From the Desk of Gordon Phillips, Chief Risk Officer (CRO)

Everyone has to do something for a living.

Me, I manage risk.

And what a job it is because risk is quite literally everywhere. 

Don’t believe me?

People have been known to drop their hair dryer into the bathtub and electrocute themselves. 

Or to take a “selfie” at the edge of a cliff… and step right off

See what I mean?

Risk is everywhere — and I do mean everywhere!

Cut an apple in half and notice how thin the red outer skin is compared to the diameter of the apple.

Amazingly, the biosphere in which we humans can survive when compared to the size of our entire planet is just about as thin.

And all the while we’re whizzing at 66,000 miles per hour around our central star.

A star that is slowly dying.

That all sounds pretty risky to me!

And you never know where risk will come from next.

Case in point: at approximately 1:00PM Eastern time on Tuesday, November 30, 1954, an iron meteorite the size of a grapefruit crashed through the roof of Ann Hodges’ house in Oak Grove, Alabama, bounced off of a radio, and hit her in the thigh.

That meteorite had been traveling at speeds many times faster than a rifle bullet for eons, from a time when our solar system itself was created.

And all that time, it had Ann’s name on it. 

All Ann had to do was get up and go to the refrigerator for a snack!

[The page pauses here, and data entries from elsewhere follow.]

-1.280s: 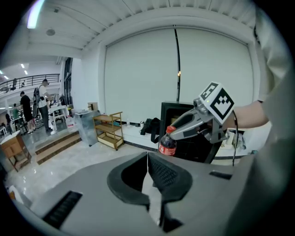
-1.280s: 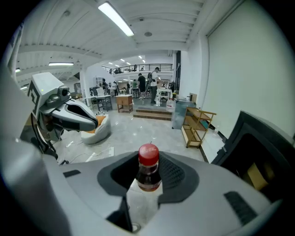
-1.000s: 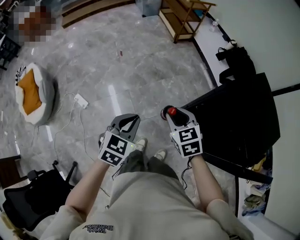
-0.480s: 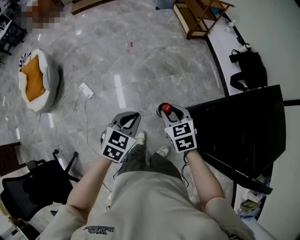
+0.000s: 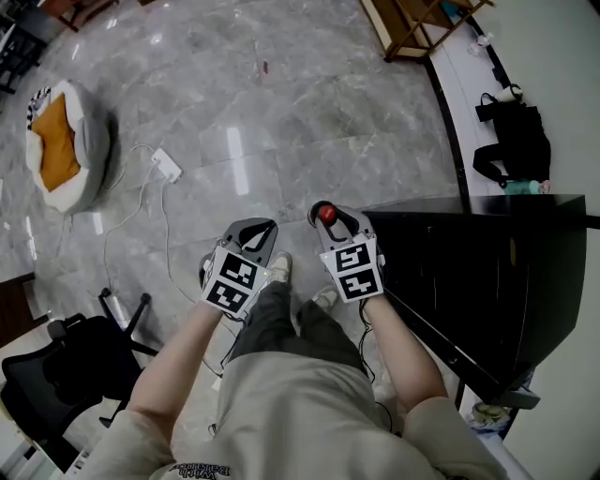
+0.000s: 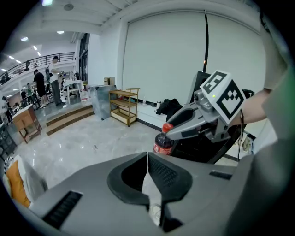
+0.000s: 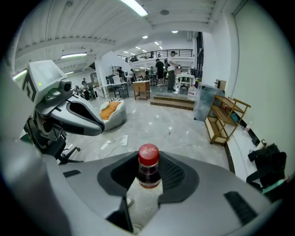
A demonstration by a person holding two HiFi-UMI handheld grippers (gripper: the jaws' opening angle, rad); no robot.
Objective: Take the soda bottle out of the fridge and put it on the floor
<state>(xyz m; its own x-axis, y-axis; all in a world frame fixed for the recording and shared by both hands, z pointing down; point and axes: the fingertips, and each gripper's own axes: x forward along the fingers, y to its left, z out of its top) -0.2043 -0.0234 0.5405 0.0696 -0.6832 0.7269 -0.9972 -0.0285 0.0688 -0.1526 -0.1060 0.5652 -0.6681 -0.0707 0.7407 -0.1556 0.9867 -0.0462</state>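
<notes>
Head view, starting at its left edge: a round grey-and-white floor cushion with an orange middle (image 5: 58, 145) lies on the grey marble floor (image 5: 309, 112). A white power strip (image 5: 166, 166) with its cable lies near it. A black office chair (image 5: 66, 375) stands in the lower left corner.

Next come the grey left tongs (image 5: 251, 230) with their marker cube, held above the floor in front of the person's legs. In the left gripper view their tips meet, drawn together with nothing between them.

Just beside them are the grey right tongs (image 5: 325, 217). They clamp the neck of a dark plastic soda bottle with a red cap (image 5: 326, 212). In the right gripper view the two black pads press on the neck directly under the cap, and the bottle stands upright between them. The left gripper view shows its red-labelled body hanging below those tongs. Its base is hidden, so I cannot tell whether it touches the floor. The bottle is outside the tall black fridge (image 5: 469, 272), just to the left of it, above open floor.

Further right a black bag (image 5: 514, 141) rests by the white wall. A light wooden shelf rack (image 5: 412, 23) stands at the top edge.
</notes>
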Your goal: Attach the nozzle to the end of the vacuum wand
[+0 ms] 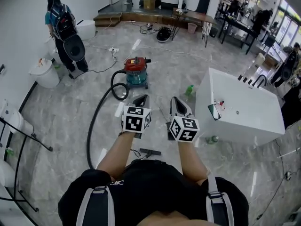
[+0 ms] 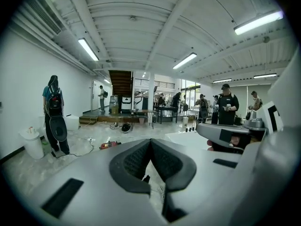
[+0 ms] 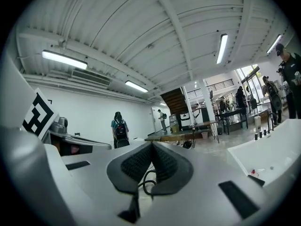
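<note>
A red and teal vacuum cleaner [image 1: 137,72] stands on the grey floor ahead of me. Its black hose [image 1: 92,126] curls off to the left and runs back towards my feet. A flat dark piece [image 1: 150,151], possibly the nozzle, lies on the floor just under my arms. I cannot make out the wand. My left gripper [image 1: 144,98] and right gripper [image 1: 174,99] are held side by side at chest height, above the floor and pointing forward. Both are shut with nothing in them, as the pads meet in the left gripper view [image 2: 150,143] and the right gripper view [image 3: 151,146].
A white bathtub [image 1: 244,119] stands to the right, with a green bottle [image 1: 189,90] beside it and another [image 1: 212,139] at its near corner. A person with a backpack [image 1: 63,29] stands far left by white fixtures [image 1: 44,73]. Tables and more people are at the back.
</note>
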`<state>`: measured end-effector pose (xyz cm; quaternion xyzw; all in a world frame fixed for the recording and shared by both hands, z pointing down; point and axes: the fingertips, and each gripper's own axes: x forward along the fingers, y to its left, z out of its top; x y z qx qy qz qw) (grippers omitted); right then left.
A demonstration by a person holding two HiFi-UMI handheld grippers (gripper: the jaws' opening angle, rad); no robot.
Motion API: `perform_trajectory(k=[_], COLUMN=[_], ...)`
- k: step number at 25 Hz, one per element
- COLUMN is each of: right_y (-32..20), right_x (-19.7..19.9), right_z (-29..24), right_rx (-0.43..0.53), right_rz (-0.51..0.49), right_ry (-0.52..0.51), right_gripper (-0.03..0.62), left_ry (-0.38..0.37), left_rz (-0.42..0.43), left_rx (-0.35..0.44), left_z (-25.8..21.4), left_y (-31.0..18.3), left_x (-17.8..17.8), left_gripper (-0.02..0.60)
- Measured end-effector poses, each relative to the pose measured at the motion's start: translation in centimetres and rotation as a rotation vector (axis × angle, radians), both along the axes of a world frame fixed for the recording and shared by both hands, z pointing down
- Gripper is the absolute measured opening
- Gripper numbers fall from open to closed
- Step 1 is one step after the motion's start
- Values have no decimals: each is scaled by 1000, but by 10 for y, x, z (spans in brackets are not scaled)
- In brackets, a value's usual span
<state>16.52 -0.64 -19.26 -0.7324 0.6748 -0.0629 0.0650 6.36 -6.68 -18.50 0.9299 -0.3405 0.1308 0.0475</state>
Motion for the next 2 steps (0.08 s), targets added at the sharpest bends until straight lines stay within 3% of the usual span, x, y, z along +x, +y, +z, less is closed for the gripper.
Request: perform_trajectory(k=[2], right_y=[1], right_x=[-1], right_z=[1], right_rx=[-3], right_rz=[2], right_ry=[-8], right_gripper=[14], left_ry=[-10], left_rz=[5], left_rx=[6], left_z=[-1], left_y=[1], left_x=[-1], left_gripper=[9])
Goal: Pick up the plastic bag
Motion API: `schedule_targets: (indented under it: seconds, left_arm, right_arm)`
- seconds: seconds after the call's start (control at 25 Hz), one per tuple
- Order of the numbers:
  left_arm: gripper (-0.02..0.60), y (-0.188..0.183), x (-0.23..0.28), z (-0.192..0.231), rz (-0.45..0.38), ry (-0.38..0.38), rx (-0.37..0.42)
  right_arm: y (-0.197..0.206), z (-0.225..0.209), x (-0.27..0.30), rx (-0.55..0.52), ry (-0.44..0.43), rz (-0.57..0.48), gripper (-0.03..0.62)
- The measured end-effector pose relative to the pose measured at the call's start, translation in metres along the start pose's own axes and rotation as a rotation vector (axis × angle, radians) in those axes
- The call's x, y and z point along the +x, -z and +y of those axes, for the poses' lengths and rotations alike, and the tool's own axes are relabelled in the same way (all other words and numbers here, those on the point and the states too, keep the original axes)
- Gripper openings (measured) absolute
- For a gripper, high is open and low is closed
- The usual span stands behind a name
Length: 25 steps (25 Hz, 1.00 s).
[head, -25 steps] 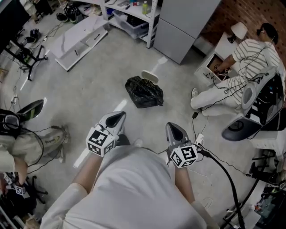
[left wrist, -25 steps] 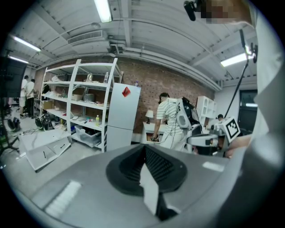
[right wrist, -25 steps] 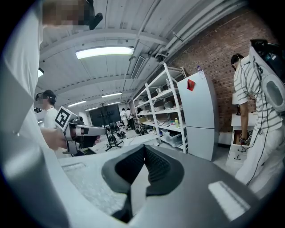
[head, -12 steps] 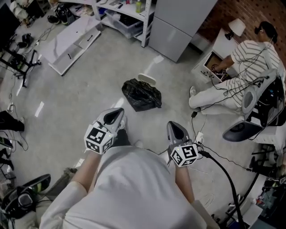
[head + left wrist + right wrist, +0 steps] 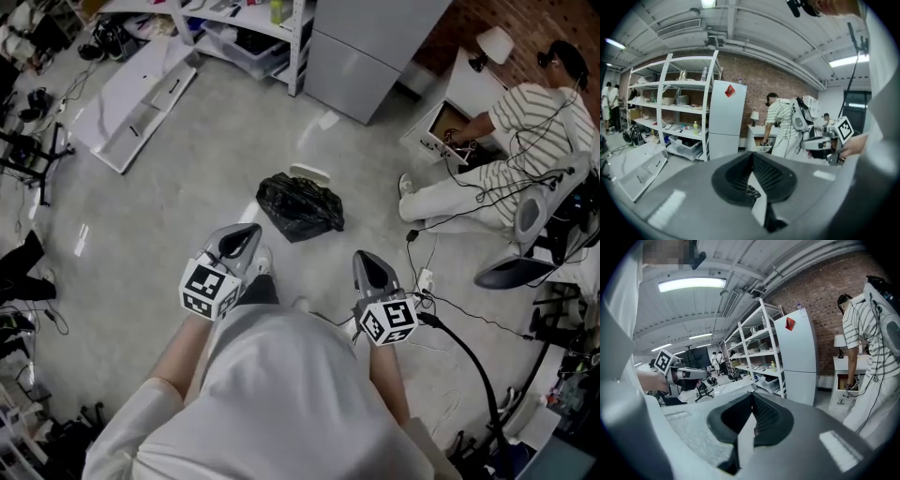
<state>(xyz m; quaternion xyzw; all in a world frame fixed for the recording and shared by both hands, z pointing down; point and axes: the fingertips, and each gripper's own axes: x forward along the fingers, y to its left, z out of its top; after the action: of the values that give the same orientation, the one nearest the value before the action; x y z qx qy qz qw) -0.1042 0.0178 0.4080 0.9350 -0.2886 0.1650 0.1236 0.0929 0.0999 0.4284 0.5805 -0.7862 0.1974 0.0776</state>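
A crumpled black plastic bag (image 5: 300, 205) lies on the grey concrete floor ahead of me in the head view. My left gripper (image 5: 251, 229) is held at waist height, shut and empty, its tip short of the bag's near left side. My right gripper (image 5: 365, 259) is level with it to the right, also shut with nothing in it. In the left gripper view a sliver of the bag (image 5: 752, 191) shows through the closed jaws. In the right gripper view the jaws meet with nothing between them and the bag is hidden.
A white tray-like item (image 5: 309, 173) lies just behind the bag. A grey cabinet (image 5: 370, 47) and white shelving (image 5: 239, 28) stand at the back. A seated person in a striped shirt (image 5: 534, 112) works at the right, with cables (image 5: 450, 319) on the floor. A white panel (image 5: 131, 94) lies at the left.
I have walked forward: the bag now lies nearer my grippers, and the gear at the left has slid back out of view. Both grippers stay shut.
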Motion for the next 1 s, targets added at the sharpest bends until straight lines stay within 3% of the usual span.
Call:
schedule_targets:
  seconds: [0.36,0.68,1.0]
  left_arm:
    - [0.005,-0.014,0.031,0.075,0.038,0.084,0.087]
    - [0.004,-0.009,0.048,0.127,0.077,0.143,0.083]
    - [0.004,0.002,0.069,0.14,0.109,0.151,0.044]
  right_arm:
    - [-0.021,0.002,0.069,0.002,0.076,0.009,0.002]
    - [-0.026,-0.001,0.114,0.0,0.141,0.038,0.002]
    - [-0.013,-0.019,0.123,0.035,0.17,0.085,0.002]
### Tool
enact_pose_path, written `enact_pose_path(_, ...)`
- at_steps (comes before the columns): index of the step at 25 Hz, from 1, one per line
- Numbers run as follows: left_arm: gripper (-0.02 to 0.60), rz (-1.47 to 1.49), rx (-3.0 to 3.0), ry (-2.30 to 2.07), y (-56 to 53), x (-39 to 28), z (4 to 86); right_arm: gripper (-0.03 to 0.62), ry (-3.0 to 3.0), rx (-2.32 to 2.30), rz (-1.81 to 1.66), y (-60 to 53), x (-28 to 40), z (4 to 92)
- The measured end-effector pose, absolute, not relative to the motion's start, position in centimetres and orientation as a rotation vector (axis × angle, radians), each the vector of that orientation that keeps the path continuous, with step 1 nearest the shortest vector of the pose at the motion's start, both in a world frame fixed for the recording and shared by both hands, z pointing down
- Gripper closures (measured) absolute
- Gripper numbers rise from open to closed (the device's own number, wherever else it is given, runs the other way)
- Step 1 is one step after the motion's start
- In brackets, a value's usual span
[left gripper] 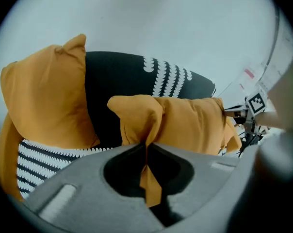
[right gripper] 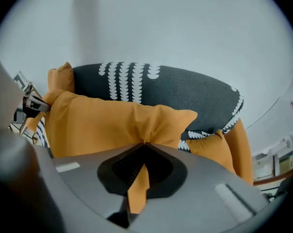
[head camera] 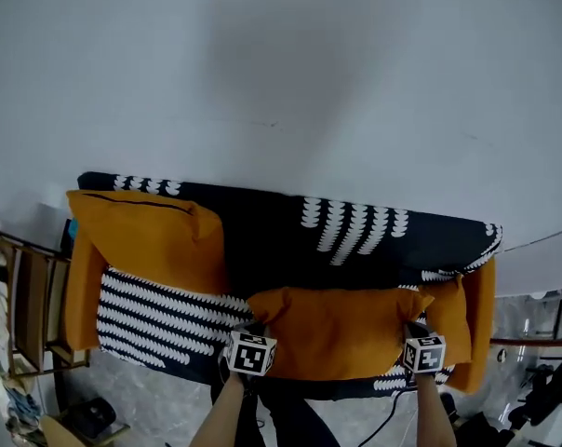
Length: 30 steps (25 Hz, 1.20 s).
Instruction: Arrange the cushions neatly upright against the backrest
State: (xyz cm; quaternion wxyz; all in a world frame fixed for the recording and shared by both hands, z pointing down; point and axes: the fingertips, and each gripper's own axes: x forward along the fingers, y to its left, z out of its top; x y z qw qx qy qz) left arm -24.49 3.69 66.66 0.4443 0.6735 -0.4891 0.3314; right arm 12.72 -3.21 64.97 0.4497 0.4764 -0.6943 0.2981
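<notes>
The head view looks steeply down from in front of the sofa (head camera: 262, 231), far enough off to take in its whole width and the wall (head camera: 309, 63) behind. Each gripper view sits low and close at the sofa's front edge, facing the backrest (left gripper: 117, 76) — both share the middle orange cushion (head camera: 332, 329), seen from opposite ends.

The soft orange fabric cushion (head camera: 332, 331) at lower centre was plain mustard-orange. So were the larger orange cushion (head camera: 146, 238) at left and the small orange cushion (head camera: 451, 317) at right. The black upholstered sofa (head camera: 262, 240) carried rows of white scalloped marks. The wall (head camera: 309, 63) above was pale grey-white.
</notes>
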Motion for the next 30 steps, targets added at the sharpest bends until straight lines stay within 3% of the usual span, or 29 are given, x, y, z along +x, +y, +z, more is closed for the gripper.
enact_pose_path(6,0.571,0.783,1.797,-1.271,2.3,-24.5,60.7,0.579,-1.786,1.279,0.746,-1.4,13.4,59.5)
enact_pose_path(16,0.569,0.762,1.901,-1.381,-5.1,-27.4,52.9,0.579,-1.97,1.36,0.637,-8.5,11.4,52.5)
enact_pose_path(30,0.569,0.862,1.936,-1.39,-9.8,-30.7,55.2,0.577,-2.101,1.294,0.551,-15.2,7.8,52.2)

Instead she took a nap in her living room chair, in the direct path of that meteorite, and the rest is history (actually, Ann was only injured and survived the mishap).

Which leads me to the categorization of risks.

There are risks we are aware of, and risks we cannot know in advance.

Risks which we can anticipate can be avoided.

My job is to anticipate both business risk and market risk.

And do what?

Why, avoid them, of course.

But some risks cannot be anticipated.

Like Anne and her meteorite.

After all, how can you know what you don’t know if you don’t know that you don’t know it?

Sure, it’s a dirty job managing risk, but somebody’s gotta’ do it.

Exactly how will be the subject of our next post.

But I’d better stop writing now or I’ll risk being late for dinner.